1. Overview
- Who Is This Tutorial For?
-
Many people that use OPeNDAP services have a workflow that relies on the data being held in local netcdf files. Many of these users come to an OPeNDAP service endpoint for a particular data granule, and then they ask the server to "rewrite" the entire granule as a netcdf-3 or netcdf-4 files. If you are one of these people then this tutorial is for you!
- Tutorial Examples Language
-
The examples are written as bash scripts.
Why nccopy and ncdump?
The nccopy
and ncdump
applications are command line tools that can be used
in shell scripting environment to:
-
Build a custom netcdf file locally from an existing local netcdf file.
-
Build a custom netcdf file locally from a remote DAP2 or DAP4 data service.
-
Fine tune the compression and chunking parameters in the resulting file.
When nccopy
and ncdump
access remote data via the DAP2 and DAP4 protocol the
server is able to stream the response back. Data transmission begins almost
immediately. In contrast, when a user asks the server to return a response
encoded as a netcdf-3 or netcdf-4 file, the server cannot stream the response
because of the way the netcdf-4 is structured: bytes at the beginning of the
file are modified when the file is closed after creation. This means that there
can be a lengthy delay before the server can begin transmitting the netcdf-4
result. The delay can be lengthy enough that the request will fail due to a
timeout condition. When nccopy
is used the delay is eliminated and the result
is also a netcdf-4 file on local disk. ohsnap.

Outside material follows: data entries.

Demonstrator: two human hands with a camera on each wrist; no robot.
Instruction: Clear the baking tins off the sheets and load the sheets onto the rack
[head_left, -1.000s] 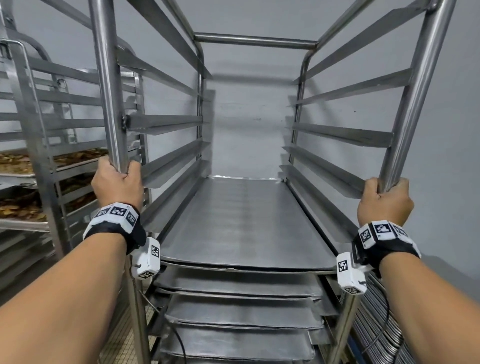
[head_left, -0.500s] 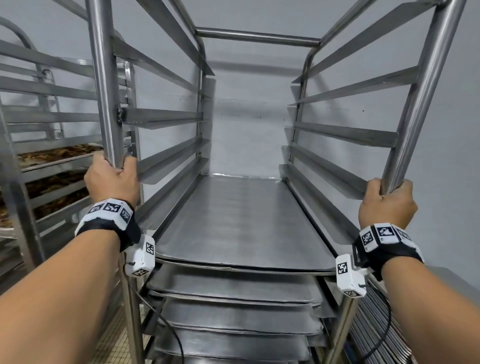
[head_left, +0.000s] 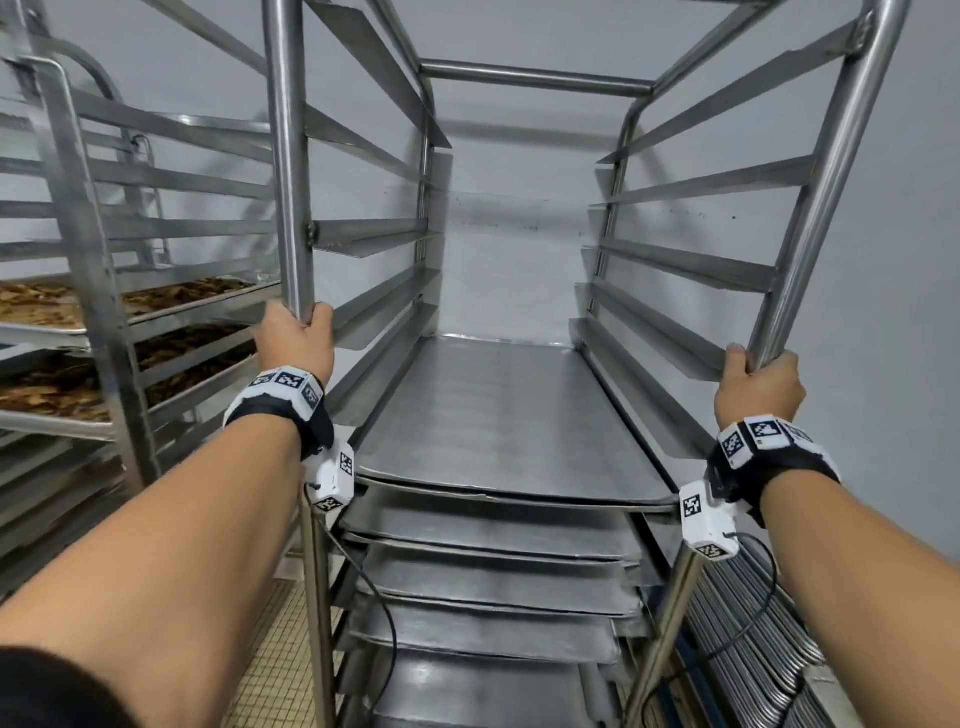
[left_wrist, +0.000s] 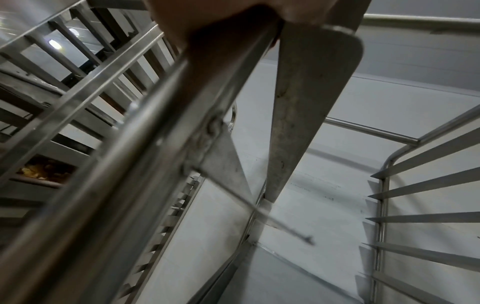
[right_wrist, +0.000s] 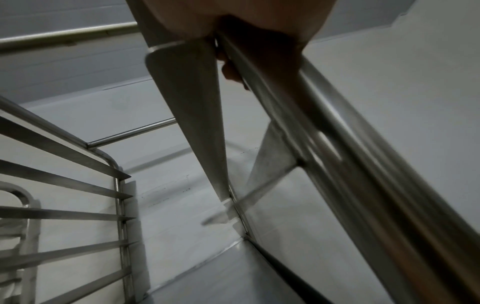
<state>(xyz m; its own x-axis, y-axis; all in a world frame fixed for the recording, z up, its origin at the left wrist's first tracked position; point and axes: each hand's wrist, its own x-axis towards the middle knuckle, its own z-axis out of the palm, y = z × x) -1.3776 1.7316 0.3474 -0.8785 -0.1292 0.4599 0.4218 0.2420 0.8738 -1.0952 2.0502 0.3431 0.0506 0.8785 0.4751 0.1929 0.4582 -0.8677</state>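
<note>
A tall steel rack (head_left: 535, 83) stands in front of me against a grey wall. Several bare baking sheets sit stacked on its lower runners, the top sheet (head_left: 509, 415) at wrist height. My left hand (head_left: 296, 338) grips the rack's near left post (head_left: 288, 156). My right hand (head_left: 758, 384) grips the near right post (head_left: 826, 182). In the left wrist view the left post (left_wrist: 145, 144) runs out from under my palm. In the right wrist view my fingers (right_wrist: 231, 70) curl round the right post (right_wrist: 337, 144). No baking tins show.
A second steel rack (head_left: 72, 218) stands close on the left, with trays of brown baked food (head_left: 47, 306) on its runners. A stack of wire grids (head_left: 748, 623) leans low on the right. The floor (head_left: 280, 654) is small beige tiles. The upper runners of my rack hold nothing.
The left-hand rack has shifted sideways against my rack across the frames, and the view now sits slightly lower. Both hands keep the same grip on the posts.
</note>
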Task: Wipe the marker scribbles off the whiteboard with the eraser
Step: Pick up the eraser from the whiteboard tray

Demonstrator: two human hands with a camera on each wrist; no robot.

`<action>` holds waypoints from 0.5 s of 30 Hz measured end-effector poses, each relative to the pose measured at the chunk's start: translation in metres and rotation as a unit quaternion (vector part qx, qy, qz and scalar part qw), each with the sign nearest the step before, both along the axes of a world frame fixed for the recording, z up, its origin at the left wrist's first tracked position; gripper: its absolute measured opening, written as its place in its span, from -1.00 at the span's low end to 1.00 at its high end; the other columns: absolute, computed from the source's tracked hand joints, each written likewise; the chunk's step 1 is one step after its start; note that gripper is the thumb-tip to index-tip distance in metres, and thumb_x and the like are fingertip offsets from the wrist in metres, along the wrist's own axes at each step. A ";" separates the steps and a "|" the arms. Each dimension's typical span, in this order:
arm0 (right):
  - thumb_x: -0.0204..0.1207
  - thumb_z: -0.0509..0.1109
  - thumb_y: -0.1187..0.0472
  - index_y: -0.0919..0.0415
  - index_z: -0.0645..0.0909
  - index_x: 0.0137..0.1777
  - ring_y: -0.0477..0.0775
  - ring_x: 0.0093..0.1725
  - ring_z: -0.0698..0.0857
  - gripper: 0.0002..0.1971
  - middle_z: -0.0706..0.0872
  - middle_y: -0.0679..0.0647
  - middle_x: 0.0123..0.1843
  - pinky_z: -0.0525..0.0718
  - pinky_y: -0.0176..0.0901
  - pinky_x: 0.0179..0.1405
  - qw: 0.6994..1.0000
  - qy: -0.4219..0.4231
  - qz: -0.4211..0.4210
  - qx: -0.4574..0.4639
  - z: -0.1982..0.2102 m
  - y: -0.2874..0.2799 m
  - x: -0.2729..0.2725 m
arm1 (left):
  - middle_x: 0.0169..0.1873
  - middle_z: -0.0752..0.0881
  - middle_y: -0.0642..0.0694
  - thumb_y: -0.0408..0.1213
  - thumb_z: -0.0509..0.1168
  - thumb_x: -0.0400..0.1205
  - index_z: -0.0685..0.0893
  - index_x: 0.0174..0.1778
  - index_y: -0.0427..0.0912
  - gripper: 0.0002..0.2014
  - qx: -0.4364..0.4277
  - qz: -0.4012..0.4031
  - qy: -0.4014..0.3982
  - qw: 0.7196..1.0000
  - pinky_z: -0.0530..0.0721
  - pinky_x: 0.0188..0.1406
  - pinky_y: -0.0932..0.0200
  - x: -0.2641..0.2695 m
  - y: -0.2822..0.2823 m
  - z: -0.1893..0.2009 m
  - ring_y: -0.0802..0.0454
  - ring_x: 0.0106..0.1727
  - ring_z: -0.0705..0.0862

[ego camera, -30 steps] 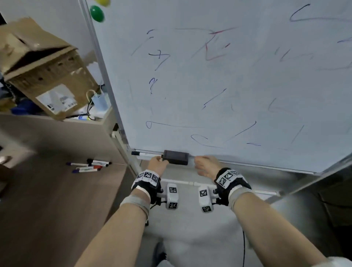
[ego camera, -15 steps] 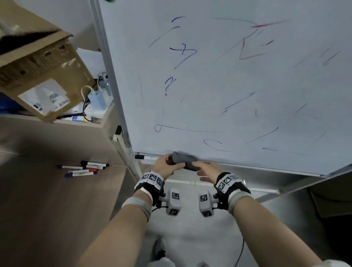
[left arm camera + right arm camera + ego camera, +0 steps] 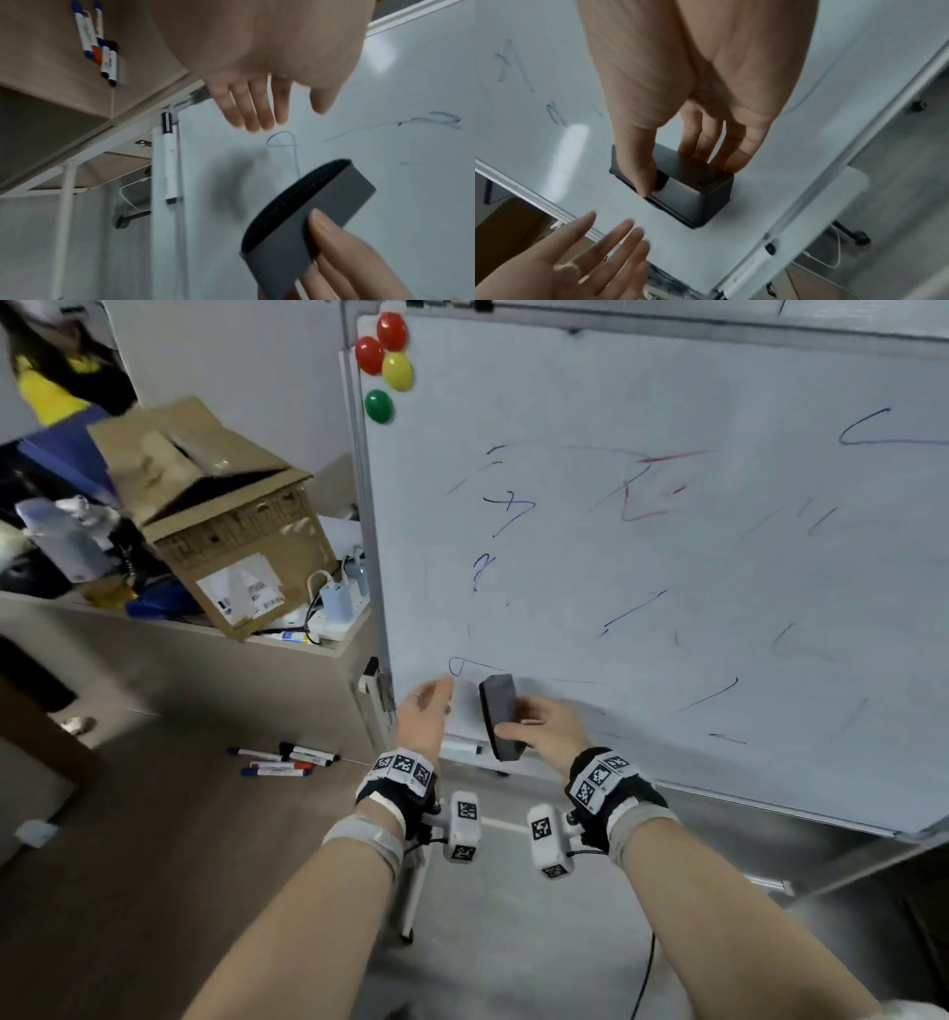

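The right hand pinched the dark eraser thumb against fingers, close before the scribbled whiteboard – contact uncertain; just left, the left hand was spread – empty. Farther left, a cardboard box bore an unreadable label

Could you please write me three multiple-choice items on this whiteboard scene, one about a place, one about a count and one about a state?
1. Where is the dark grey block eraser?
A. on the board's ledge
B. in the right hand, near the whiteboard's lower left
C. on the floor

2. How many round magnets sit at the board's top left?
A. two
B. four
C. six

3. How is the left hand?
A. open, fingers straight
B. gripping a marker
C. gripping the eraser

Answers:
1 B: the right hand grips the eraser by the whiteboard.
2 B: two red, one yellow, one green magnets.
3 A: the left hand holds nothing, fingers spread.
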State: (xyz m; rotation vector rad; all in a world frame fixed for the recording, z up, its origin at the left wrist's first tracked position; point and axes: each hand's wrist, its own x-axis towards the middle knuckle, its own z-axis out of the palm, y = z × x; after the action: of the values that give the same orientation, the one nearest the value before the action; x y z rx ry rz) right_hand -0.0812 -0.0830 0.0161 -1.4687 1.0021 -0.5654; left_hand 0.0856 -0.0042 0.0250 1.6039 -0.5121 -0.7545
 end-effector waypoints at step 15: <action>0.22 0.70 -0.10 -0.10 0.46 0.06 -0.04 0.03 0.66 -0.46 0.59 -0.12 0.09 0.72 0.04 -0.09 0.851 0.023 -0.375 -0.366 0.132 -0.017 0.076 | 0.37 0.62 -0.27 0.33 -0.10 0.70 0.57 0.44 -0.24 -0.25 -0.079 0.032 -0.054 0.995 0.42 0.52 -0.08 0.101 -0.059 0.121 -0.23 0.43 0.56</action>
State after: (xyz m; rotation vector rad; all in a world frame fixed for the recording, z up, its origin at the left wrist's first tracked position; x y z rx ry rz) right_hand -0.0050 -0.0996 0.1483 -1.7029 1.4991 -1.6265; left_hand 0.1868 -0.0632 0.1461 1.5120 -0.5815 -0.5685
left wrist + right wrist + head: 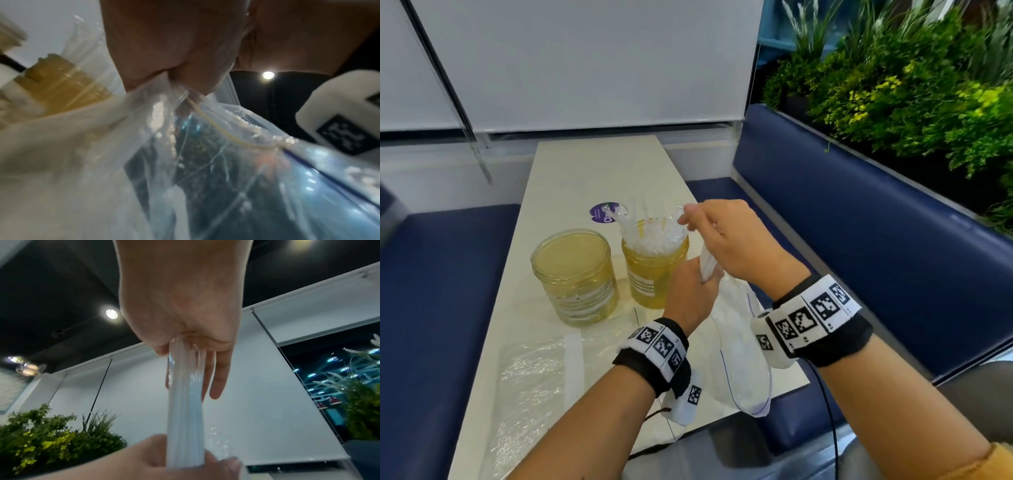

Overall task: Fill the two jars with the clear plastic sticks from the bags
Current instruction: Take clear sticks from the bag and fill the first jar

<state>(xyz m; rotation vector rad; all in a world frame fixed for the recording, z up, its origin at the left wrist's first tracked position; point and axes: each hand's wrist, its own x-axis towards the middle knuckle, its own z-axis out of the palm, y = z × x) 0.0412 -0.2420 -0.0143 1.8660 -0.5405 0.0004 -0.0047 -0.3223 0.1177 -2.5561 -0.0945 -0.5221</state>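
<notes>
purple sticker (603, 212) on white table (599, 171) | blue bench (859, 219) | green plants (914, 85)

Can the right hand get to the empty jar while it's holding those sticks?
Probably yes. The right hand pinches a bundle of sticks just above the full jar. The empty jar stands open beside it, with nothing over its mouth. The left hand is lower, gripping the bag.

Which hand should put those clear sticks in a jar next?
Probably the right hand: it already grips the bundle of sticks, raised beside the jars. The left hand is busy holding the bag.
</notes>
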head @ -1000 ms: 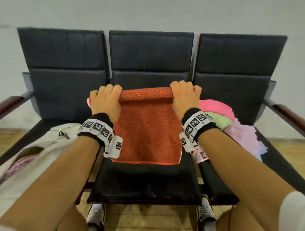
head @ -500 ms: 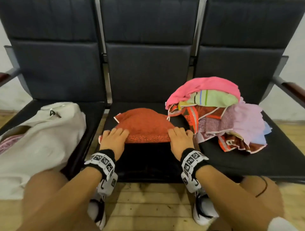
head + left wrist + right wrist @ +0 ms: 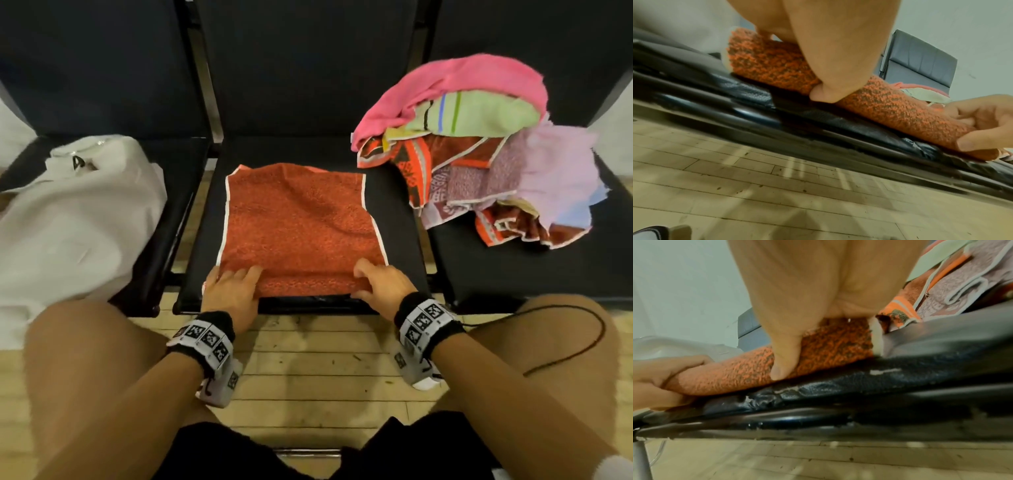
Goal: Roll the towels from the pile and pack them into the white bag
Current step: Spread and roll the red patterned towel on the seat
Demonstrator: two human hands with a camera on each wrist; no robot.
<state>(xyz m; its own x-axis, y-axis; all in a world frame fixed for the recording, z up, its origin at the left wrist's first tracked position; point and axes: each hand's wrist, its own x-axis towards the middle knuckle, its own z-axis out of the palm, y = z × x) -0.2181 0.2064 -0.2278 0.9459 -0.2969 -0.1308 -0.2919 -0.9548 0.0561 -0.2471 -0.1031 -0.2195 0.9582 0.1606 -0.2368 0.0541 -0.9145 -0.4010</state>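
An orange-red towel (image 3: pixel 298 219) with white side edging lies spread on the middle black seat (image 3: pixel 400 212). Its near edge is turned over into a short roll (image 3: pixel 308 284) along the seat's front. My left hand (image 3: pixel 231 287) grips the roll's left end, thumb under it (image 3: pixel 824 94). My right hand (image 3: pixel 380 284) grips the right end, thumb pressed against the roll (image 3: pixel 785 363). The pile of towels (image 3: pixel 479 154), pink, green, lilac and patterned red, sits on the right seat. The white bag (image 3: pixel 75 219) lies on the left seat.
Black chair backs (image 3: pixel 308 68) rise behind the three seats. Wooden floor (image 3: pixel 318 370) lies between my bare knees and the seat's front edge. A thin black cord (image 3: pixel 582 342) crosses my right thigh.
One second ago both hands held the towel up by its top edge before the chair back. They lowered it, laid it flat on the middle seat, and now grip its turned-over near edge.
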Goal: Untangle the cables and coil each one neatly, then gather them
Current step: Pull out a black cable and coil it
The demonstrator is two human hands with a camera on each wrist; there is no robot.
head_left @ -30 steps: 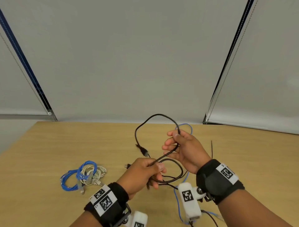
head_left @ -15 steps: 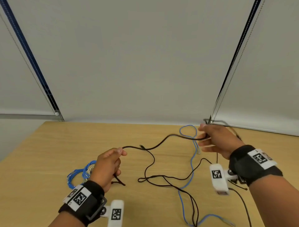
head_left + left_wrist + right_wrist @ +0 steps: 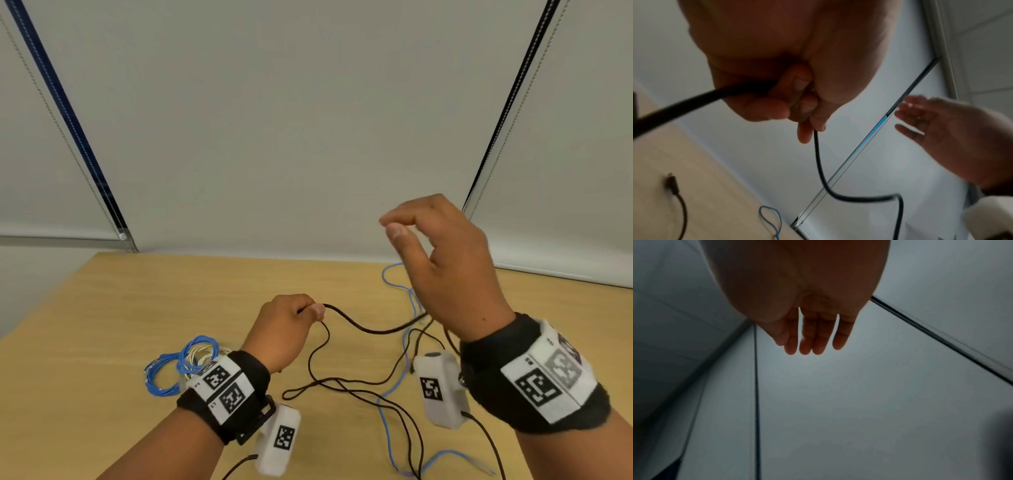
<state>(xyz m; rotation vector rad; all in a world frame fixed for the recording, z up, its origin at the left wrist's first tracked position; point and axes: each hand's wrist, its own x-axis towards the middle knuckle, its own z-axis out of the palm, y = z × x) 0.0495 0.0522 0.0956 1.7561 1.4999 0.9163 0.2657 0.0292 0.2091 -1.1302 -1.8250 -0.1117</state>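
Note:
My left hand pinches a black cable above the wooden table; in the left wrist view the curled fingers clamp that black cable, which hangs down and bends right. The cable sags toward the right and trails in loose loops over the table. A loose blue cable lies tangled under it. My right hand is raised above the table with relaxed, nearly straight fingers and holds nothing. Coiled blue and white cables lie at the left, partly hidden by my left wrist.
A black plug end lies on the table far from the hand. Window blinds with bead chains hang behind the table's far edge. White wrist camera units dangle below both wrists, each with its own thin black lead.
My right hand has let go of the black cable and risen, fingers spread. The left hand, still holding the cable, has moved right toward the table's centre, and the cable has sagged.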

In this tutorial we will work with the retrieval of remote data from a DAP4 data service.
This tutorial assumes that the reader has a basic grasp of bash shell programming.
The NASA examples in this document will require that the user configure their client applications to authenticate with the NASA EDL OAuth2 service. Since the authentication setup is complex, yet similar for many clients, we have covered it in a separate document
Note
|
Both the nccopy and the ncdump applications discussed in this tutorial need
to be configured to authenticate with EDL in order to work some of these tutorial
examples.
|
1.1. nccopy details
The nccopy
application is a linux command line program that is typically
installed with the netcdf-c libraries which can typically be acquired from a
package manager such as brew/yum/dnf/apt-get. The nccopy
application allows
the user to rewrite netcdf files on the local disk, and using the DAP2 and DAP4
protocols it can also rewrite remote datasets with a DAP access url and store
the results on local disk. It provides options for output file format,
customizing the internal data compression, chunk sizes, and selecting data
and/or definitions so that not everything is brought from the source dataset.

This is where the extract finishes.